• EXERCISE OBJECTIVE: All of the data below is to be output exactly as written.
▬▬▬▬▬▬▬▬▬▬
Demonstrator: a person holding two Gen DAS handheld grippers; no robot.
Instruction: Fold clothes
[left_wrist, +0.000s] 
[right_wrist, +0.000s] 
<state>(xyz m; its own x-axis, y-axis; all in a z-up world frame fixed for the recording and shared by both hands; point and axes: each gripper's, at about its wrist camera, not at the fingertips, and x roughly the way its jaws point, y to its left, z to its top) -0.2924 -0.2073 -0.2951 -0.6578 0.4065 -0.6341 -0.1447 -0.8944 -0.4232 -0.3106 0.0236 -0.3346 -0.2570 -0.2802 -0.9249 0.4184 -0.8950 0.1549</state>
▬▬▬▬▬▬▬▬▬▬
• RESPONSE:
Demonstrator: a person holding two Gen DAS handheld grippers; no robot.
Instruction: Fold clothes
[left_wrist, +0.000s] 
[right_wrist, +0.000s] 
<state>(xyz m; its own x-axis, y-axis; all in a z-up world frame fixed for the recording and shared by both hands; point and axes: each gripper's, at about its wrist camera, not at the fingertips, and x roughly the way its jaws point, y to its left, z to its top) -0.2924 -0.2073 -0.2951 -0.6578 0.4065 -0.6341 -0.1447 -0.8944 -0.4232 -0.3106 0.0236 -0.3346 -0.2570 -0.2802 -0.9249 0.4184 -0.8950 0.1549</state>

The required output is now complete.